Prenons rendez-vous ensemble pour parler de votre projet !
FAQ : Les questions d’experts sur l’apport
Peut-on utiliser le déblocage de l’ARCE (Pôle Emploi) comme apport ?
Absolument. L’Aide à la Reprise ou à la Création d’Entreprise (ARCE) est un excellent levier. La banque peut prendre en compte le montant que vous allez percevoir (45 % ou 60 % de vos droits restants) comme une garantie de fonds propres, même si le versement est décalé.
L’apport doit-il être proportionnel au montant Hors Taxes (HT) ou TTC ?
Les banques financent généralement le montant Hors Taxes. Votre apport doit donc prioritairement couvrir la TVA (si vous ne bénéficiez pas d’un prêt relais TVA), les frais d’établissement et le besoin en fonds de roulement (BFR) de départ.
Un apport de 0 € est-il possible en passant par un courtier ?
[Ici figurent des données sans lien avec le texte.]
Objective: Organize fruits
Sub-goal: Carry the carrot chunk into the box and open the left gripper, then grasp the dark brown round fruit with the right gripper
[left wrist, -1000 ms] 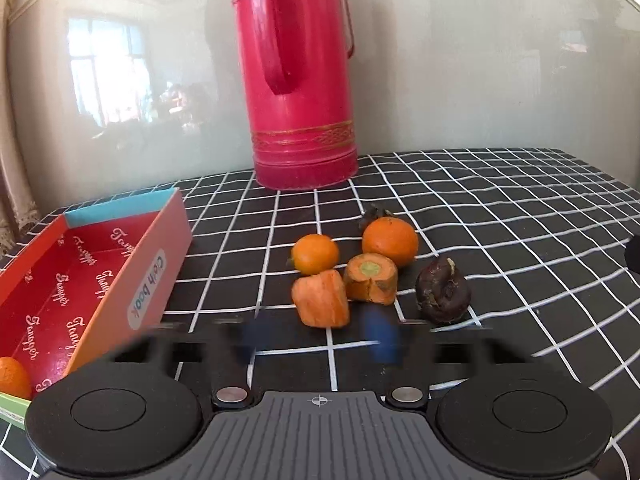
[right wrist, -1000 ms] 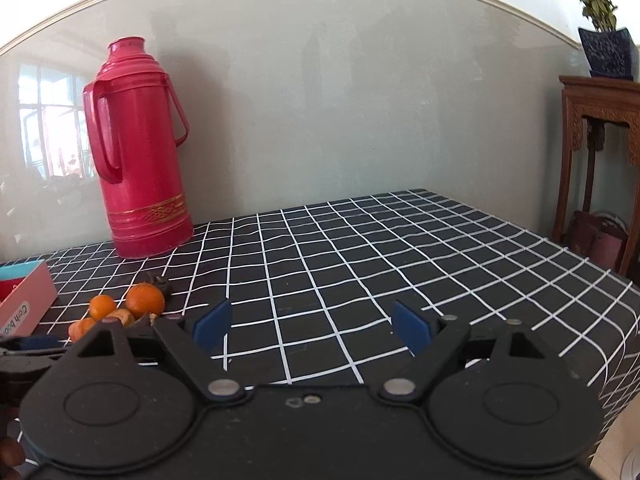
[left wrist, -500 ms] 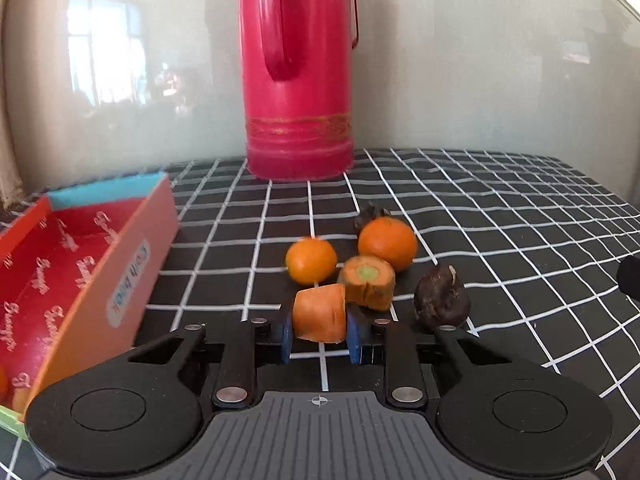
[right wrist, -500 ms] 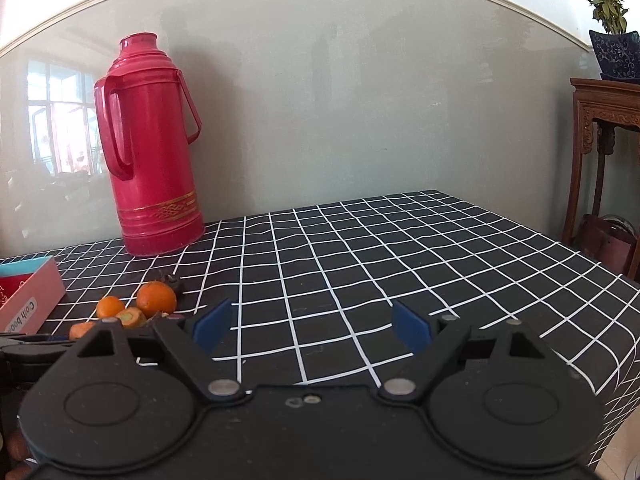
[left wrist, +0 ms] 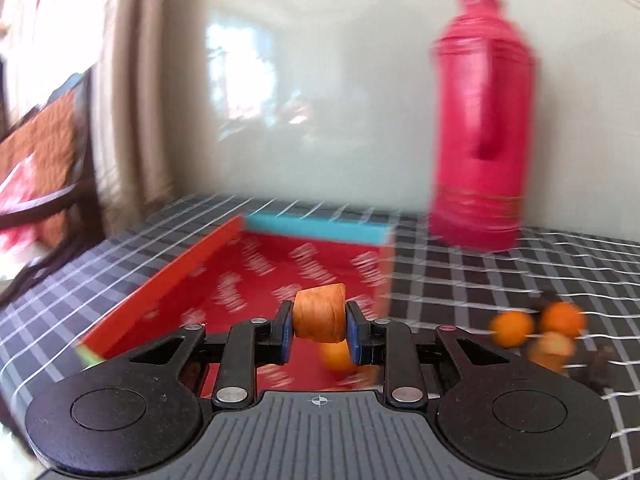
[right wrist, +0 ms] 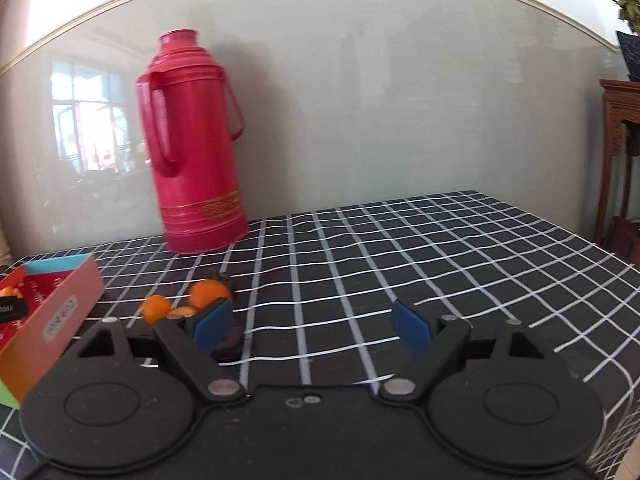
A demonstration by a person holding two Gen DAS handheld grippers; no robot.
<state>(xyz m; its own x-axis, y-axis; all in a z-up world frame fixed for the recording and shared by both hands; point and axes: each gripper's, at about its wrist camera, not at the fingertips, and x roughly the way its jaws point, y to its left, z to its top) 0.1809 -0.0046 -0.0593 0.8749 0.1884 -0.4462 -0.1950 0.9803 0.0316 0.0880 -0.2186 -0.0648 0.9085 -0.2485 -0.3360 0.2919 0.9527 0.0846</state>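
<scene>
Left wrist view was heavily motion-blurred: the grid lines of the tablecloth (left wrist: 480,276) smeared, print on the box floor unreadable, and the loose fruit at right reduced to soft blobs. A dark lump (left wrist: 598,368) beside them could not be identified. In the right wrist view the box (right wrist: 60,320) was cut off by the left edge, and a dark fruit (right wrist: 228,346) sat mostly hidden behind the right gripper's left blue pad.

Left gripper (left wrist: 319,330) pointed slightly downward over the open red box (left wrist: 168,276), its pads pinching a carrot chunk (left wrist: 319,314) held clear above the box floor. An orange (left wrist: 338,356) lay in the box just below it, partly covered by the right finger. Right gripper (right wrist: 312,324) was level-ish above the cloth, jaws spread wide, nothing between them.

Against a second earlier: the left jaws had been spread with the chunk lying on the cloth among the other fruit; since then they closed on it and carried it leftward to the box. Two oranges (right wrist: 208,292) and another carrot piece (right wrist: 182,312) remained on the cloth near the red thermos (right wrist: 196,152). The right gripper's jaws were unchanged; its view had shifted slightly toward the fruit.
</scene>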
C’est très rare pour une création pure, mais possible pour un développement d’activité (achat de second véhicule, nouvelle machine) si l’entreprise a déjà 2 ou 3 bilans solides. Le courtier va alors valoriser la « capacité d’autofinancement » de l’entreprise existante pour remplacer l’apport personnel.
Peut-on emprunter son apport personnel via un prêt à la consommation ?
C’est fortement déconseillé. Les banques vérifient votre endettement personnel. Si elles voient un prêt conso récent destiné à financer l’apport, elles considèrent que le risque est trop élevé car vous n’investissez pas votre propre épargne (« pas de peau dans le jeu »).